= Intrinsic function =

Function whose implementation is handled specially by the compiler

In computer software, in compiler theory, an intrinsic function, also called built-in function or builtin function, is a function (subroutine) available for use in a given programming language whose implementation is handled specially by the compiler. Typically, it may substitute a sequence of automatically generated instructions for the original function call, similar to an inline function. Unlike an inline function, the compiler has an intimate knowledge of an intrinsic function and can thus better integrate and optimize it for a given situation.

Compilers that implement intrinsic functions may enable them only when a program requests optimization, otherwise falling back to a default implementation provided by the language runtime system (environment).

== Vectorization and parallelization ==
Intrinsic functions are often used to explicitly implement vectorization and parallelization in languages which do not address such constructs. Some application programming interfaces (API), for example, AltiVec and OpenMP, use intrinsic functions to declare, respectively, vectorizable and multiprocessing-aware operations during compiling. The compiler parses the intrinsic functions and converts them into vector math or multiprocessing object code appropriate for the target platform.
Some intrinsics are used to provide additional constraints to the optimizer, such as values a variable cannot assume.

== By programming language ==

=== C and C++ ===
Compilers for C and C++, of Microsoft,
Intel, and the GCC
implement intrinsics that map directly to the x86 single instruction, multiple data (SIMD) instructions (MMX, Streaming SIMD Extensions (SSE), SSE2, SSE3, SSSE3, SSE4, AVX, AVX2, AVX512, FMA, ...). Intrinsics allow mapping to standard assembly instructions that are not normally accessible through C/C++; e.g. bit scan and parallel operations on 128 bits and 256 bits.

Some C and C++ compilers provide non-portable platform-specific intrinsics. Other intrinsics (such as GNU built-ins) are slightly more abstracted, approximating the abilities of several contemporary platforms, with portable fall back implementations on platforms with no appropriate instructions. It's common for C++ libraries, such as glm or Sony's vector maths libraries, to achieve portability via conditional compilation (based on platform specific compiler flags), providing fully portable high-level primitives (e.g., a four-element floating-point vector type) mapped onto the appropriate low level programming language implementations, while still benefiting from the C++ type system and inlining; hence the advantage over linking to hand-written assembly object files, using the C ABI.

==== Examples ====
The following are examples of signatures of intrinsic functions from Intel's set of intrinsic functions.

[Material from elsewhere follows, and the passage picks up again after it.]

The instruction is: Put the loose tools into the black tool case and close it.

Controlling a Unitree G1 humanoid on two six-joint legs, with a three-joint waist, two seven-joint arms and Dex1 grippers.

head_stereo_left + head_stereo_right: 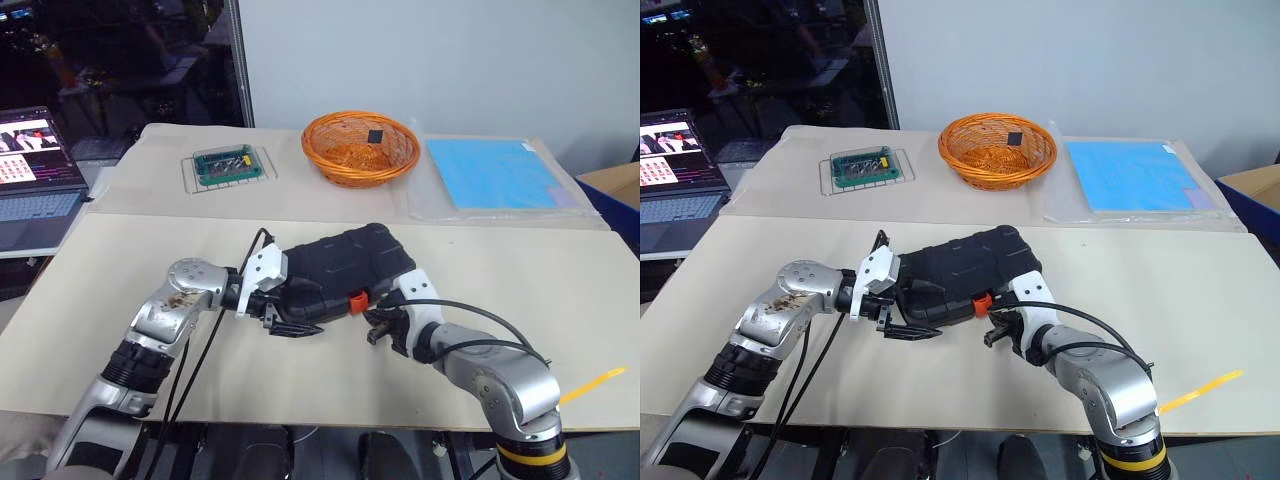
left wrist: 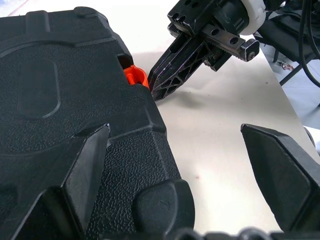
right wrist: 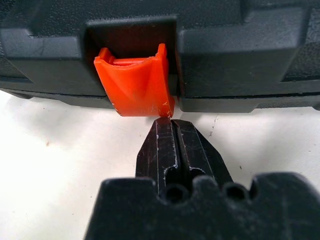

 uint64_t __rdtsc (); // return internal CPU clock counter
 uint64_t __popcnt64 (uint64_t n); // count of bits set in n
 uint64_t _umul128 (uint64_t Factor1, uint64_t Factor2, uint64_t* HighProduct); // 64 bit * 64 bit => 128 bit multiplication
 __m512 _mm512_add_ps (__m512 a, __m512 b); // calculates a + b for two vectors of 16 floats
 __m512 _mm512_fmadd_ps(__m512 a, __m512 b, __m512 c); // calculates a*b + c for three vectors of 16 floats

=== COBOL ===
Intrinsic function Module for COBOL was introduced in ANSI INCITS X3.23a-1989 and ISO 1989:1985/Amd 1:1992.

=== Java ===
The HotSpot Java virtual machine's (JVM) just-in-time compiler also has intrinsics for specific Java APIs. Hotspot intrinsics are standard Java APIs which may have one or more optimized implementation on some platforms.

=== PL/I ===
ANSI/ISO PL/I defines nearly 90 builtin functions. These are conventionally grouped as follows:
- String-handling builtin functions such as INDEX, LENGTH
- Arithmetic builtin functions such as ABS, CEIL, ROUND
- Mathematical builtin functions like SIN, COS, LOG, ERF
- Array-handling builtin functions, for example ANY, ALL, PROD
- Condition-handling builtin functions like ONCODE, ONFILE
- Storage Control builtin functions, for example ADDR, POINTER
- Input-Output builtins: LINENO
- Miscellaneous builtin functions like DATE and TIME

Individual compilers have added additional builtins specific to a machine architecture or operating system.

A builtin function is identified by leaving its name undeclared and allowing it to default, or by declaring it BUILTIN. A user-supplied function of the same name can be substituted by declaring it as ENTRY.